A district court ruled the governor didn’t have the authority to overturn the Commission’s decision, but an appeal to the Idaho Supreme Court resulted in overturning that ruling, returning the power back to the governor.
In the majority opinion, the justices said the state legislature determines the powers of the Commission, and state code says the governor can reject commutation decisions in life imprisonment and death sentence cases.
“Rather, the governor — as the only elected official associated with the process — provides an internal check-and-balance in extreme cases where a defendant faces the ultimate punishments of criminal justice: life imprisonment or death,” the opinion stated.
Attorneys for Pizzuto requested another hearing because they believed the court made mistakes in its analysis.

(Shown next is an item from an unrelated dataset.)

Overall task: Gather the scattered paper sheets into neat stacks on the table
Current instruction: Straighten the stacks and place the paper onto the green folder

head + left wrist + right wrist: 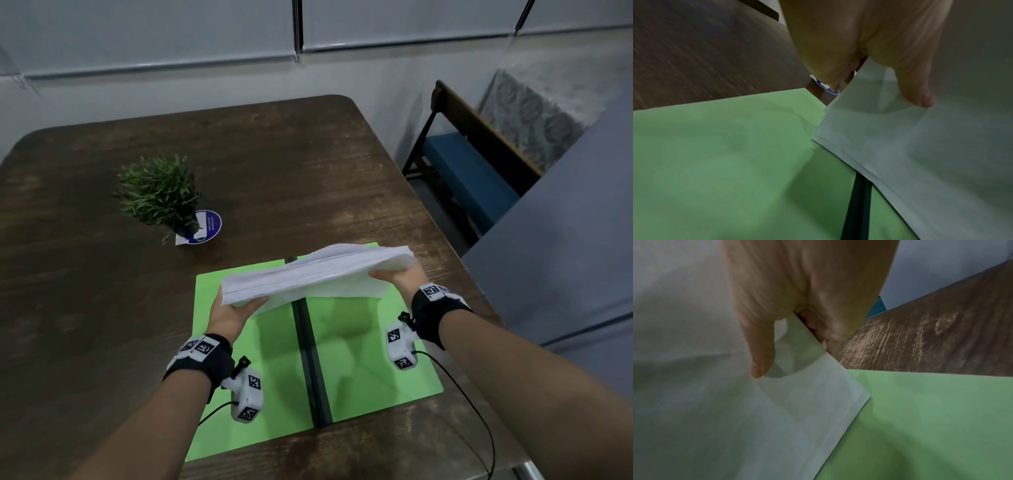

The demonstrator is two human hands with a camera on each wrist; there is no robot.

“These errors will not just affect Pizzuto — who will be put to death because of them. They will also create confusion in Idaho law by destabilizing the Court’s settled precedent on how the judiciary executes its most basic duty of analyzing statutory and constitutional law,” the attorneys wrote in their petition for a rehearing.
On Friday, the court rejected that request.
“We are disappointed with the decision of the Idaho Supreme Court to deny rehearing on this important issue. There is still time for Gov. Brad Little to accept the recommendation of his parole commissioners and let Mr. Pizzuto die a natural death in prison,” said Deborah A. Czuba, the supervising attorney for the Capital Habeas Unit at Federal Defender Services of Idaho and one of Pizzuto’s attorneys.
Czuba said Pizzuto's attorneys hope the state will at least wait until after the winter holidays to go forward with the execution.
The Attorney General's Office declined to comment on the potential issuing of a death warrant for Pizzuto.